● **How to complete this task**: Search the listing for the string "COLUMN". Copy every line that has it.

● **Data excerpt**:

========================================================================

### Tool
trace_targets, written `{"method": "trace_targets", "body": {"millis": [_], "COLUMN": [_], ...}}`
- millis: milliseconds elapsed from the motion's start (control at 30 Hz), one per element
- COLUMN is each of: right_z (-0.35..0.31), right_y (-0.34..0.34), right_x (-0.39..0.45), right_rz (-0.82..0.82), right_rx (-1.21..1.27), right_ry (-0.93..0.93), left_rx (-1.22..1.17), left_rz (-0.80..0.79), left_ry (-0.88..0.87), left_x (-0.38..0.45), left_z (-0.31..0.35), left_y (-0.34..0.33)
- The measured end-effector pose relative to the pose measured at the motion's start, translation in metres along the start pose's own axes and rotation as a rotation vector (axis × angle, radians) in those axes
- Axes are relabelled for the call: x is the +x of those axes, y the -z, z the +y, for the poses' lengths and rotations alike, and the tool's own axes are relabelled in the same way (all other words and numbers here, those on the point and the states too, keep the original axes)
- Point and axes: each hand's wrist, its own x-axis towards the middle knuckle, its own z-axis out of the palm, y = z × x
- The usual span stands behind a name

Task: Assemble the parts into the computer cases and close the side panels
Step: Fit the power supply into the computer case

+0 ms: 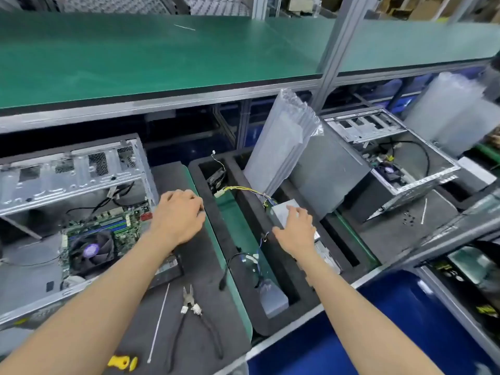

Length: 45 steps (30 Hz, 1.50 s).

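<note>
An open computer case point(73, 174) lies at the left, its motherboard and CPU fan point(92, 251) exposed. My left hand point(177, 215) hovers beside the case's right edge, fingers loosely curled, holding nothing that I can see. My right hand point(296, 231) reaches with spread fingers onto a silver power supply point(284, 209) lying in a black foam tray point(243, 212); yellow and black cables point(243, 189) run from it. A second open case point(389, 158) sits at the right.
Pliers point(192, 307), a white cable tie point(159, 323) and a yellow-handled tool point(123, 362) lie on the dark mat in front. Clear air-cushion packaging point(284, 142) leans in the tray. A green shelf point(162, 58) overhangs behind; a blue bin point(378, 334) stands below right.
</note>
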Motion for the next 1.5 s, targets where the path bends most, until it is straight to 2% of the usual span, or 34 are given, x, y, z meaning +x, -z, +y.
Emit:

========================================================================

● **Result of this exercise**:
trace_targets, written `{"method": "trace_targets", "body": {"millis": [_], "COLUMN": [_], ...}}`
- COLUMN is each of: right_z (-0.35..0.31), right_y (-0.34..0.34), right_x (-0.39..0.45), right_rz (-0.82..0.82), right_rx (-1.21..1.27), right_ry (-0.93..0.93), left_rx (-1.22..1.17), left_rz (-0.80..0.79), left_ry (-0.88..0.87), left_x (-0.38..0.45), left_z (-0.31..0.35), left_y (-0.34..0.33)

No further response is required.